The Mexican Peso (MXN) continues to weaken for the second consecutive day, despite overall American Dollar (USD) weakness across the board. Outflows from the emerging market currency increased, spurred by an almost certain case for a 25 bps rate hike by the Federal Reserve (Fed) at the May meeting. At the time of writing, the USD/MXN is exchanging hands at 18.0719 after hitting a low of 17.9625.
US equities fluctuate with market participants assessing Q1 earnings. Federal Reserve officials continued reinforcing their hawkish stance, though they failed to bolster the greenback. The US Dollar Index (DXY), which tracks the performance of six currencies vs. the buck, drops 0.31%, at 101.770.

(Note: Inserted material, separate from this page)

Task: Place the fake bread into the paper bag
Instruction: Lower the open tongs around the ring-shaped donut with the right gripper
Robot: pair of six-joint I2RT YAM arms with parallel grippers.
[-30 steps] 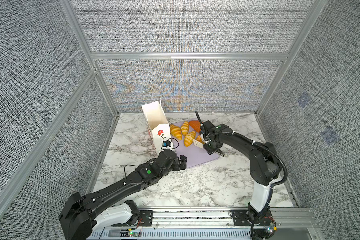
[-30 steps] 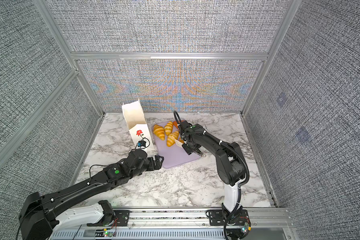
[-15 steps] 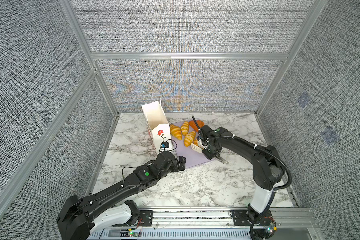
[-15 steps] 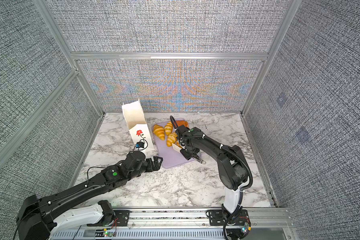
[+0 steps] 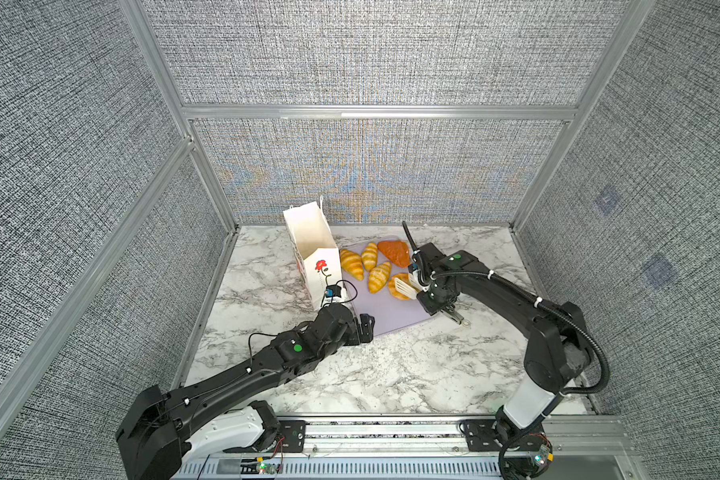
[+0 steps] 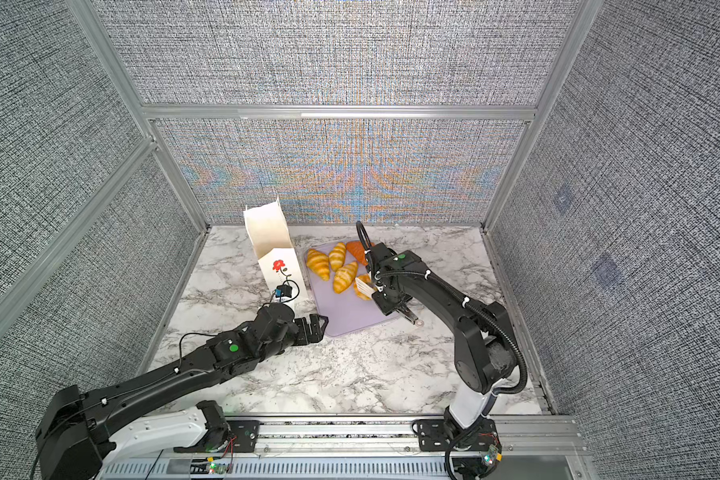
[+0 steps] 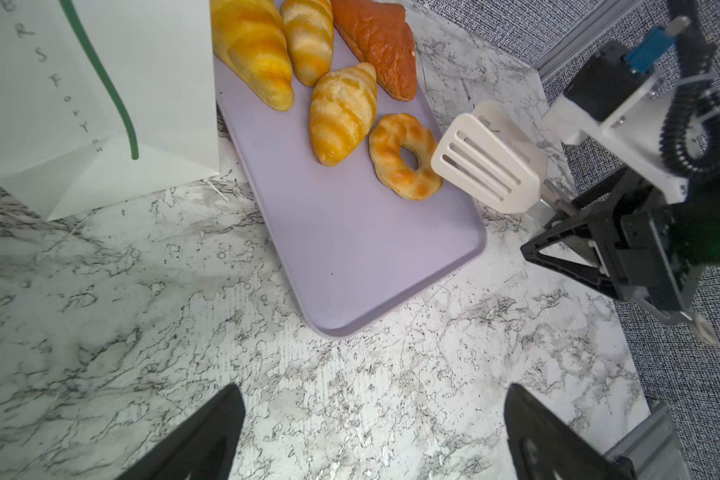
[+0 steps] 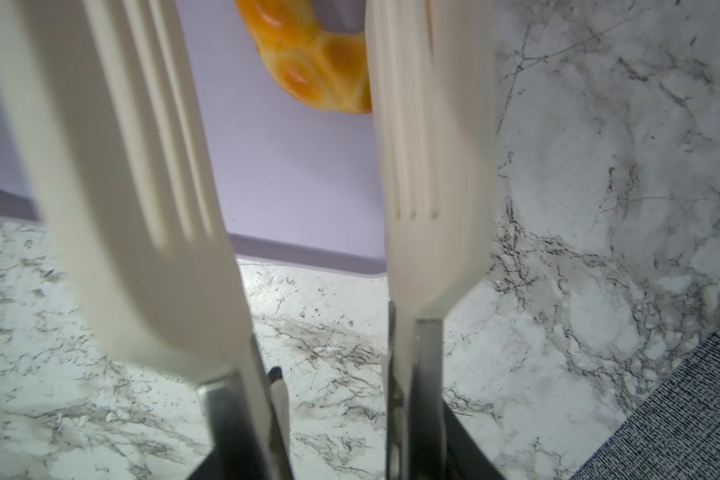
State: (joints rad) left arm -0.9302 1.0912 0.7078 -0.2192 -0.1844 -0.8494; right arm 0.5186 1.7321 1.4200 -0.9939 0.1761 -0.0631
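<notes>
Fake bread (image 5: 379, 279) — 5 glossy pieces on the lilac tray (image 7: 350, 249), right of the upright paper bag (image 5: 312, 249). Judged light, firm and slippery; the ring bun (image 7: 406, 156) is best pinched across its band. Right gripper (image 5: 428, 297) is clamped on white tongs (image 7: 487, 166), whose blades stand apart just beside the ring bun. Left gripper (image 5: 364, 328) is spread wide and empty, by the tray's near corner. The bag's tall rim is the obstacle — the lift must clear it.

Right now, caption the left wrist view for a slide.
Right gripper holds white slotted tongs at the ring-shaped bun on the lilac tray, croissants and white paper bag nearby.
</notes>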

The reasons behind the USD/MXN rise could be attributed to ebbs and flows. Estimates that the Bank of Mexico (Banxico) is about to end its tightening campaign weighed on the Mexican Peso. Additionally, a deceleration in inflation increased the odds for a Banxico’s pause.
On the US front, the St. Louis Fed President James Bullard commented that the Fed should continue to raise rates as the latest tranche of inflation data proved to be stickier than estimated. “Wall Street’s very engaged in the idea there’s going to be a recession in six months or something, but that isn’t really the way you would read an expansion like this,” Bullard said.

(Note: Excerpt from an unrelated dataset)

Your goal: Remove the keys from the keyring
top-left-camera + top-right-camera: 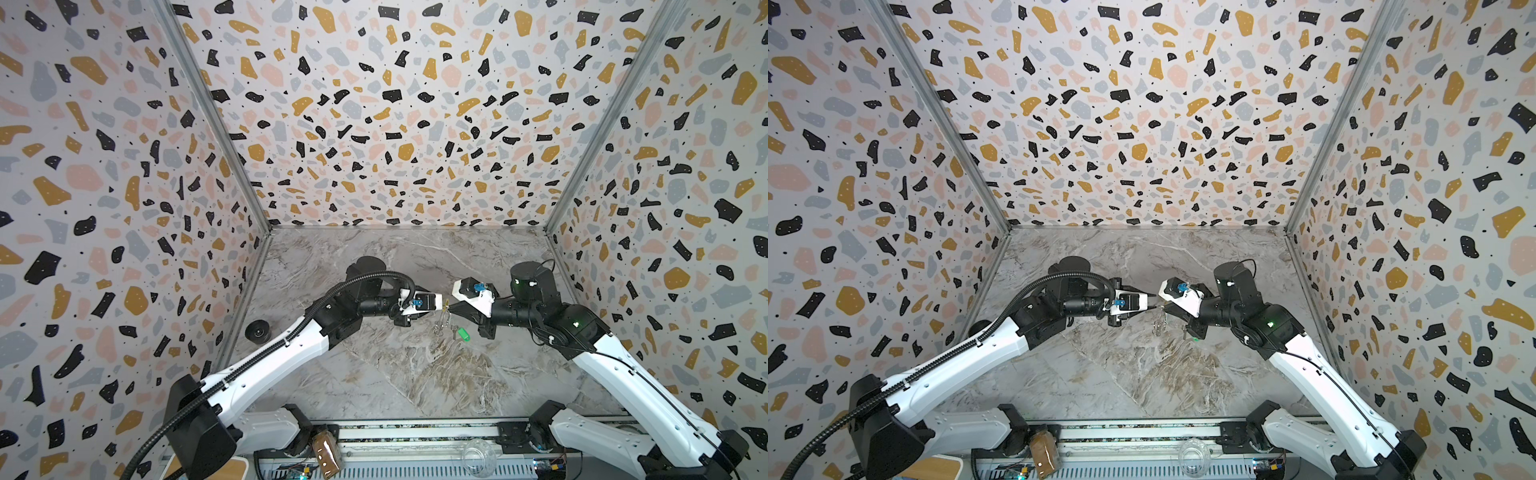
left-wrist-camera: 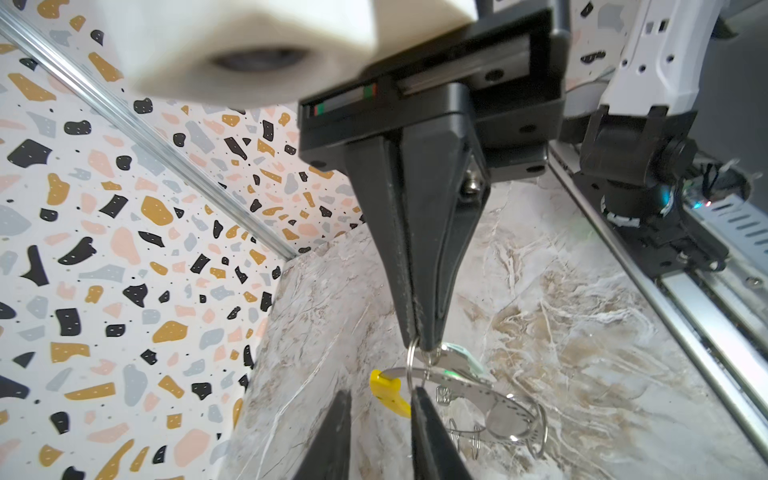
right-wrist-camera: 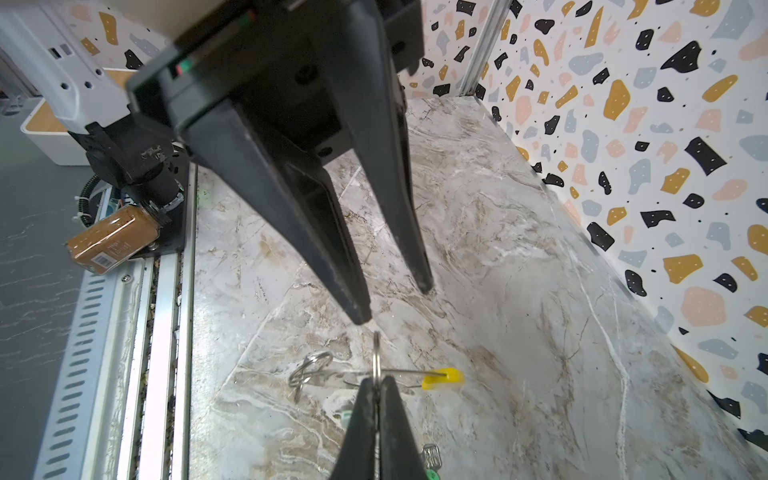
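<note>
Though left gripper (image 3: 392,301) ajar (apparently empty), right gripper (image 3: 376,380) tight on small ring (image 3: 376,353).

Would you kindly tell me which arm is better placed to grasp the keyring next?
Left. The left end effector is open and empty, close to the keyring, while the right end effector is shut on a small ring.

Three terrazzo-patterned walls (image 1: 395,124) rise around the grey-brown marble desk (image 1: 415,374), joined above its far corners by metal corner strips (image 1: 214,112). A slotted metal rail (image 1: 395,444) borders the desk's near edge.
</note>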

Bullard added that he feels rates need to go between 5.50% - 5.75%.
Data-wise, the US economic docket featured Building Permits and Housing Starts, which decreased by 0.80% MoM in March, after February’s 7.3% jump (downward revised from 9.8%). Building Permits dropped 8.8%, below estimates for a 1.45% gain, though February’s figures were upward revised to 15.8% from 13.8%.
In the meantime, Federal Reserve’s expectations for the May meeting lie at an 86.7% chance for a 25 bps hike, according to the CME FedWatch Tool.
Lately, the Atlanta Fed President Raphael Bostic said he favors one more rate hike and then a pause. Bostic commented that inflation would take some time to return to the Fed’s target and that his baseline does not foresee a recession.
From a technical analysis perspective, the USD/MXN is still downward biased. However, the recent leg-up could put up a test to the 20-day Exponential Moving Average (EMA) at 18.1772, which, once cleared, could exacerbate a rally, initially to the 50-day EMA at 18.3889. Break above, and the USD/MXN pair could rally toward the 100-day EMA at 18.7133. Conversely, if USD/MXN drops beneath 18.0000, that could open the door for a re-test of the YTD low at 17.8968.